And I in merciless pain

and with his pain of longing—

when he looks at and loves another

like an unfulfillment of since the day

he was born—

we must endure

I more sadly because I can feel no joy

oh silence why don’t/aren’t you still soothe me

you sounds drums stillness hurt my ears head—and

pierce ears

jars my head with the stillness of

sounds unbearable/durable—

on the screen of pitch blackness

comes/reappears the shapes of monsters who are

my most steadfast companions—

my blood is throbbing with unrest

turns it route in the opposite another direction

and the whole world is sleeping

ah peace I need you—even a

peaceful monster.

Note: Wissett is a village in Suffolk. It is not known what the number refers to; possibly it is a phone number.

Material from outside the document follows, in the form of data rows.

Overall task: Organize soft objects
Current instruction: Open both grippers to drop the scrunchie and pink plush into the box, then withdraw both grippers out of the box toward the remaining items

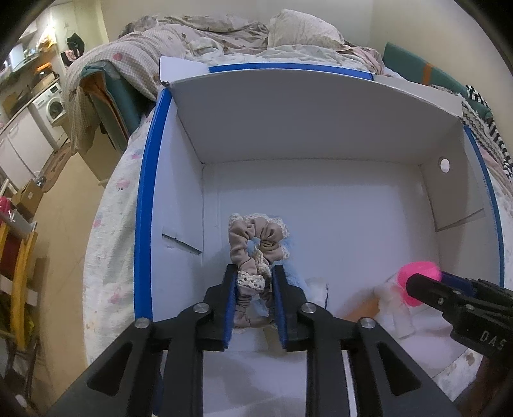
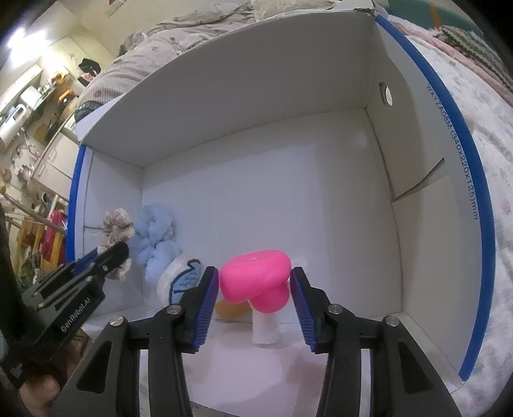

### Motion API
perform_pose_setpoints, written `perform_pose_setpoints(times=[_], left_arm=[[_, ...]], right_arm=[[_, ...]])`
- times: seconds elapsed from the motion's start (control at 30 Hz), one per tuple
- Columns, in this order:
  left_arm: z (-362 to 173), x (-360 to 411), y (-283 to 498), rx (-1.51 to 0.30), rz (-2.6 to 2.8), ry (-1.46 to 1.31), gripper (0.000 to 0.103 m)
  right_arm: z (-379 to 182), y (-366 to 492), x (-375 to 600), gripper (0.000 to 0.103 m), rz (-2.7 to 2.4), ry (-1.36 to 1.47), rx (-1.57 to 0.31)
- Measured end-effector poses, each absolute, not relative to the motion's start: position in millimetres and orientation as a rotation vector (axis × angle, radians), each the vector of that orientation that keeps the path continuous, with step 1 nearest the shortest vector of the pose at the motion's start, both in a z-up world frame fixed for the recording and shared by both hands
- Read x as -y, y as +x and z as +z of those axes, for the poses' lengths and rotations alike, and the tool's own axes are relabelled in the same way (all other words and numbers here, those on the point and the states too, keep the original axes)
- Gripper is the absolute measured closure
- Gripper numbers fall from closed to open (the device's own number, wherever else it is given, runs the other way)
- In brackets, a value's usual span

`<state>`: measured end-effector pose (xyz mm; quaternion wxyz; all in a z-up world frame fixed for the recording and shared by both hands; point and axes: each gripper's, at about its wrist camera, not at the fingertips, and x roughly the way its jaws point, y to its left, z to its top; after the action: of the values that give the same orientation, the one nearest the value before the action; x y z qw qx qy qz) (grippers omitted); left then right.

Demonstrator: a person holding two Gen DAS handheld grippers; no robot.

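A white cardboard box with blue rim (image 1: pixel 146 199) (image 2: pixel 477 179) lies open on a bed. My left gripper (image 1: pixel 253 272) is shut on a beige lace-trimmed scrunchie (image 1: pixel 253 237) inside the box near its left wall; the scrunchie also shows in the right wrist view (image 2: pixel 117 224). A fluffy light blue scrunchie (image 2: pixel 154 234) lies beside it. My right gripper (image 2: pixel 255 276) is open, its pads on either side of a bright pink soft toy (image 2: pixel 256 279) on a white stem (image 2: pixel 264 330); contact is unclear. The pink toy also shows in the left wrist view (image 1: pixel 416 272).
A white item with blue trim (image 2: pixel 179 279) and an orange piece (image 2: pixel 227 309) lie on the box floor between the scrunchies and the pink toy. Rumpled bedding and a pillow (image 1: pixel 301 29) lie behind the box. The floor and furniture (image 1: pixel 48 106) are to the left.
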<state>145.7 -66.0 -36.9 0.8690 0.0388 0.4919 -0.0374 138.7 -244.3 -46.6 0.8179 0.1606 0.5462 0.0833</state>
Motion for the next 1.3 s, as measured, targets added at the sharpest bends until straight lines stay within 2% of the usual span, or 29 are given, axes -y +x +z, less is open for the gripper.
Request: perform_pose_setpoints(times=[0.07, 0.13, 0.2, 0.27, 0.77, 1.3], left_arm=[[-34, 64, 144, -1.021, -0.088, 0.058, 0.065], [-29, 62, 142, -0.998, -0.085, 0.043, 0.047], [-23, 62, 140, -0.97, -0.079, 0.046, 0.038], [-18, 62, 137, -0.942, -0.075, 0.052, 0.034], [-2, 49, 120, -0.917, -0.049, 0.046, 0.034], [12, 12, 68, -0.886, 0.034, 0.032, 0.033]], right_arm=[[-45, 139, 246, 0.032, 0.182, 0.36, -1.153], [-40, 138, 247, 0.023, 0.194, 0.373, -1.131], [-35, 136, 248, 0.011, 0.19, 0.385, -1.101], [-30, 135, 252, 0.001, 0.192, 0.409, -1.071], [-19, 127, 250, 0.0, 0.183, 0.385, -1.04], [-10, 76, 258, 0.0, 0.12, 0.358, -1.043]])
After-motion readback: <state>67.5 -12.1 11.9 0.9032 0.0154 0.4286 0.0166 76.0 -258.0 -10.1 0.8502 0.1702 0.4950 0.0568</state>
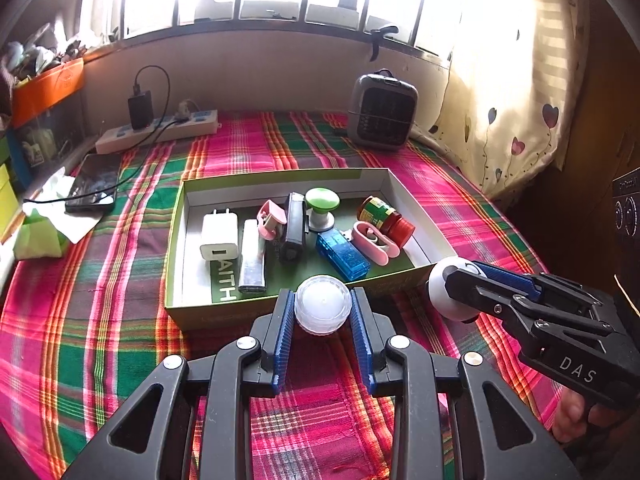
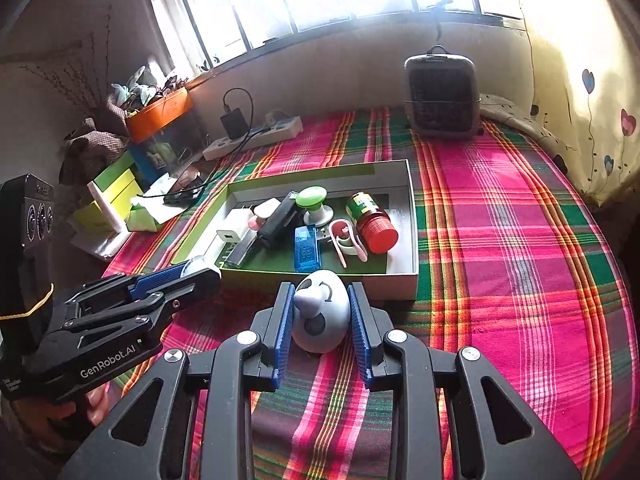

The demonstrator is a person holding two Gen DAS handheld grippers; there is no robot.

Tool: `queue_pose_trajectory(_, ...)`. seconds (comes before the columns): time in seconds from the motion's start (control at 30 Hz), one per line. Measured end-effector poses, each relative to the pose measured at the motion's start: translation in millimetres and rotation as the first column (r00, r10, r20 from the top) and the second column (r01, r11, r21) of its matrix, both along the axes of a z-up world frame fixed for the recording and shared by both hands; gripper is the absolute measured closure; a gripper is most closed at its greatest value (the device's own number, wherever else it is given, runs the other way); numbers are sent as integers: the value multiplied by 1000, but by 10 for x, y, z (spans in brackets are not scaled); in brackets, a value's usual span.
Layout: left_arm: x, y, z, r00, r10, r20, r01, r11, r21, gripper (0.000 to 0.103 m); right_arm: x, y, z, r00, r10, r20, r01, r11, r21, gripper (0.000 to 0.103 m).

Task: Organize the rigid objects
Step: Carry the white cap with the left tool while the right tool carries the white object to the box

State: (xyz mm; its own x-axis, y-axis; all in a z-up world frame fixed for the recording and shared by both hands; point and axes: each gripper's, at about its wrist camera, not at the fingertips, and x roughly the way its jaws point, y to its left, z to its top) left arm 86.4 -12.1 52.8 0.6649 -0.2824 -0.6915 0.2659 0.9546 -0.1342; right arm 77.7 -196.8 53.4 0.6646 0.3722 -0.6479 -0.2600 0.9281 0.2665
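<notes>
My left gripper (image 1: 322,296) is shut on a round clear plastic jar (image 1: 323,312), held just above the near wall of a shallow green box (image 1: 175,248). My right gripper (image 2: 321,292) is shut on a white egg-shaped toy (image 2: 320,320) with a drawn face, held before the box's (image 2: 414,240) near edge. The box holds several things: a white charger (image 1: 219,237), a black stapler (image 1: 294,226), a green knob (image 1: 322,204), a blue USB device (image 1: 342,254), pink clips and a red-capped bottle (image 1: 386,218). Each view also shows the other gripper (image 1: 464,274) (image 2: 200,270) from the side.
The box lies on a pink and green plaid cloth (image 1: 100,320). A small grey heater (image 1: 382,112) stands at the back, a power strip (image 1: 160,130) with a black adapter at back left, and a phone (image 1: 94,184) and tissues at the left. A curtain (image 1: 512,112) hangs at the right.
</notes>
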Motion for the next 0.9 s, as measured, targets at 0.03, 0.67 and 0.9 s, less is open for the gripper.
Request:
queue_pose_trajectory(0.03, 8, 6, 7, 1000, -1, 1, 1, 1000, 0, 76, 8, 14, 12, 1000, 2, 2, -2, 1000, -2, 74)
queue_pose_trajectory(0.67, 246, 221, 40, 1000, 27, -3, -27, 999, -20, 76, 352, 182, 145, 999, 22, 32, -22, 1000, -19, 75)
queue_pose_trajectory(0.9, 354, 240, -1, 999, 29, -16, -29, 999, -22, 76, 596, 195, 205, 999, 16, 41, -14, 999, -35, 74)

I guess I have always been

deeply terrified at to really be someone’s

wife

since I know from life

one cannot love another,

ever, really.

it is not to be for granted

in life less that the old woman hides—

from her mirror glass—the one she polishes so it won’t be dusty—

daring sometimes that to

to see her toothless gasp and if she perhaps very gently smiles

years only she remembers—

her life or imagined youth pain

her pale chiffon dress

that she wore on a windy

afternoon when she walked

where no one had ever been

her blue eyed clear eyed baby who

lived to die—the woman’s youth years have

not left. The woman stares & stares in space

where his eyes rest with pleasure—

I want to still be—but time has changed

the hold of that glance.

Alas how will I cope when I am

even less youthful—

I seek joy but you are it is clothed

with pain—

have courage - to be brave take heart as in my youth

sleep and rest my heavy head

on your his breast—because for still my love

sleeps beside me.

Marilyn reading Whitman’s Leaves of Grass, 1951

Marilyn reading Arthur Miller’s Death of a Salesman, 1952

ROXBURY NOTES

1958

In the summer of 1957, Marilyn and Arthur Miller bought a house in Roxbury, Connecticut, where Arthur had already lived with his first wife. They initially considered having the house demolished in order to have a new one built by Frank Lloyd Wright, with a swimming pool, a home cinema, a theater, and a big office for Arthur, but the project turned out to be too expensive and they contented themselves with renovating the property.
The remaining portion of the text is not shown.